I cursed, quietly, in English and saw the boy who talked to me in the first place. I thanked him as politely as I could in French and began back to the metro station.

At least an hour had passed since I had gotten lost and I felt like I should return to the hotel in order to regroup and spend another few stops realizing I had gotten on the wrong train.

Too exhausted to curse, I just made my way around to the other side. Then I realized I had switched tracks.

Another hour passed before I made it home and met the hotel hostess, Nadine Gould. I explained the events of my metro adventure and she told me that only one of my group had made it back.

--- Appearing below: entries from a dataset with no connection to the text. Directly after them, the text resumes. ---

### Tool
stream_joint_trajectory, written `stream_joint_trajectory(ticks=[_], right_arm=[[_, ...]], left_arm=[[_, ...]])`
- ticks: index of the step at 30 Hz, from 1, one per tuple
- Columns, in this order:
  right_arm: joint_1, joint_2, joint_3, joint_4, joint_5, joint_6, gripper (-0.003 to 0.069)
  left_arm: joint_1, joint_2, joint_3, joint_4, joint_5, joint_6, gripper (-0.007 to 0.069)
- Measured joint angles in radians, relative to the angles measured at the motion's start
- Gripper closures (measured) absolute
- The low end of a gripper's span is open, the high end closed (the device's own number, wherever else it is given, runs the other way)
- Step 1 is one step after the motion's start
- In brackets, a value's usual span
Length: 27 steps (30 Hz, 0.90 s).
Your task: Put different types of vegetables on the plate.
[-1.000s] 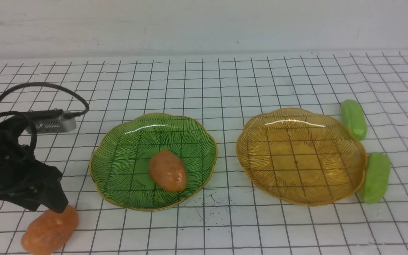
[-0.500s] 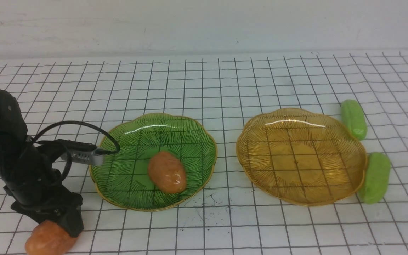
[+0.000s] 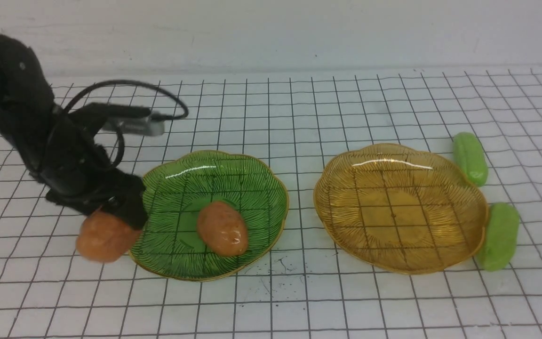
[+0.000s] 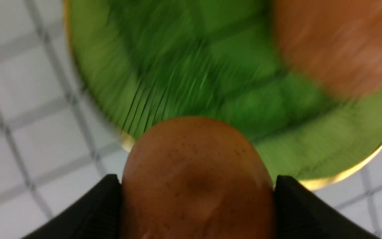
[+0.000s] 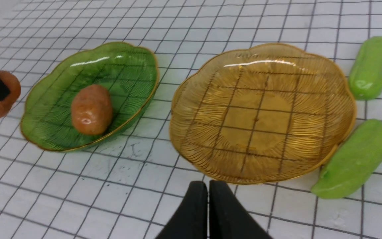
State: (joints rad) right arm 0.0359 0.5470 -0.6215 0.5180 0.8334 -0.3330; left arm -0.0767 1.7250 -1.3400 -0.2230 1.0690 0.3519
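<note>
Right wrist view: black right pincer [image 5: 208,205] nearest, clenched on nothing, short of the amber ribbed glass plate [image 5: 264,116].
Left pincer [image 4: 197,212]: grasping an orange-brown egg-shaped toy potato [image 3: 104,237] at the left rim of the green ribbed glass plate [image 3: 233,174].
Green plate: second toy potato [image 3: 222,228] lies inside.
Amber plate: bare.
Light-green toy cucumbers: one [image 3: 500,235] against the amber rim, the other [image 3: 470,158] just beside it, farther back.
Risk: the smooth round potato could slip from the grip — or a low carry could clip the raised rim and shove the plate; set on its twin, it may roll.
Room: white gridded worktop [image 3: 299,301] is open between and behind the plates.
</note>
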Motion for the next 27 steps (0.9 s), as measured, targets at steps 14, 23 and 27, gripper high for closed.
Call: stream_joint_trajectory(ticks=[14, 23, 27], right_arm=[[0.0, 0.197, -0.002, -0.043, 0.043, 0.094, 0.0661], [-0.131, 0.435, -0.164, -0.247, 0.141, 0.198, 0.0661], [-0.305, 0.575, -0.277, -0.275, 0.177, 0.233, 0.0659]], left_arm=[[-0.114, 0.094, -0.016, -0.018, -0.248, -0.033, 0.0088], [-0.114, 0.095, -0.022, -0.005, -0.178, -0.065, 0.005], [-0.114, 0.089, -0.022, -0.003, -0.116, -0.1, 0.0199]])
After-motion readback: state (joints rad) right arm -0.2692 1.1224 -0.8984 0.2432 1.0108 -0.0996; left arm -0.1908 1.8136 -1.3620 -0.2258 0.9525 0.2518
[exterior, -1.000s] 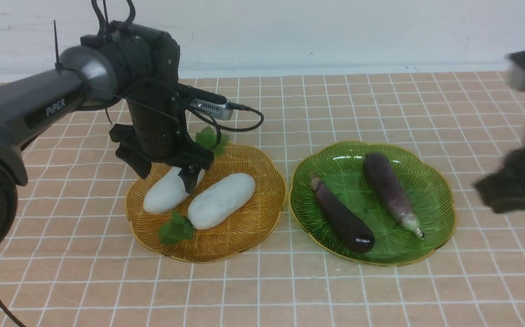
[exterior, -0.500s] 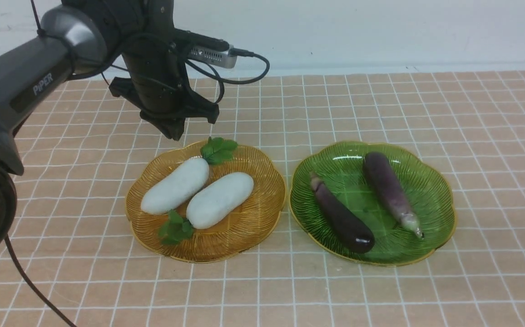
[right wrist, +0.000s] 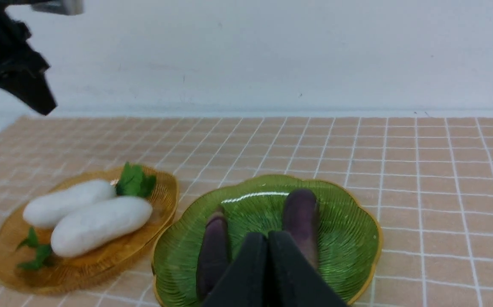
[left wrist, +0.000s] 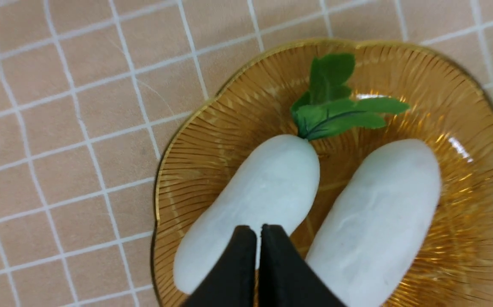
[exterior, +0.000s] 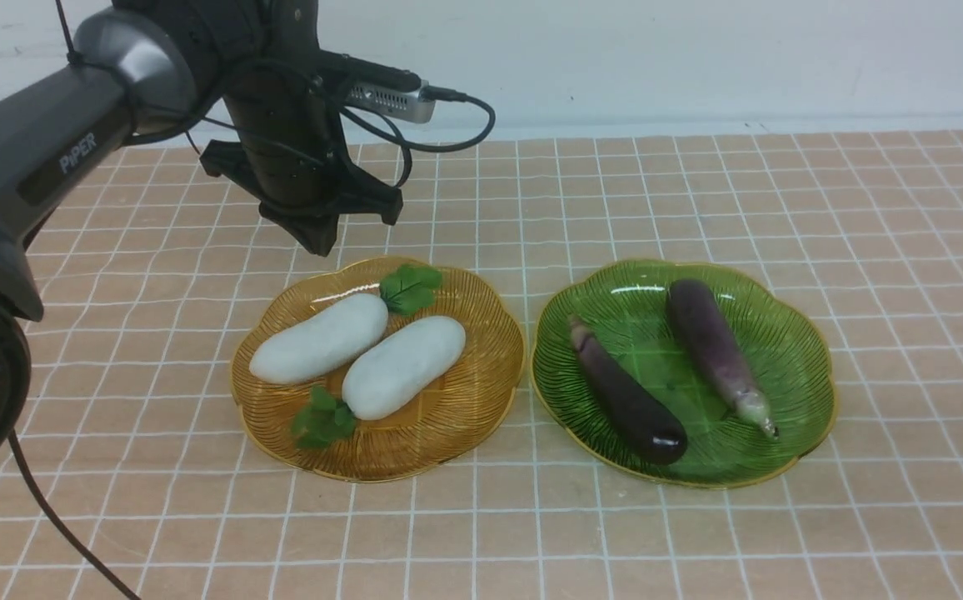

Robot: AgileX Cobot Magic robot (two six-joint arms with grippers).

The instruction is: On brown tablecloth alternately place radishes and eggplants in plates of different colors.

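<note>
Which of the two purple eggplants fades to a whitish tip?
The slender purple eggplant on the right of the green ribbed plate; the left eggplant ends dark.

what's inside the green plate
A darker eggplant and a paler-tipped eggplant lie apart in the green plate. The plate floor beneath each is covered.

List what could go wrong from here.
The left gripper hangs shut above the amber plate's far side; a low sweep could clip the rim or snag the far radish's leaves.
That radish's blunt end lies near the plate's left rim; a nudge might roll it onto the brown tablecloth.
The paler eggplant's tip nears the green plate's rim; a bump could slide it out.
</note>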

It was Dr. Stebbins. He had only made it back about five minutes before me and asked if I wanted to go to the art district. I was exhausted by the metro, but it was my first time in Paris. We left five minutes later and I knew exactly how to read the maps and where to go.

And you know what? At the end of the day I had seen much of Paris on my own. I was separated from my group, but it forced me to learn to navigate the metro and speak with native French speakers as best I could. It is a day I won’t soon forget.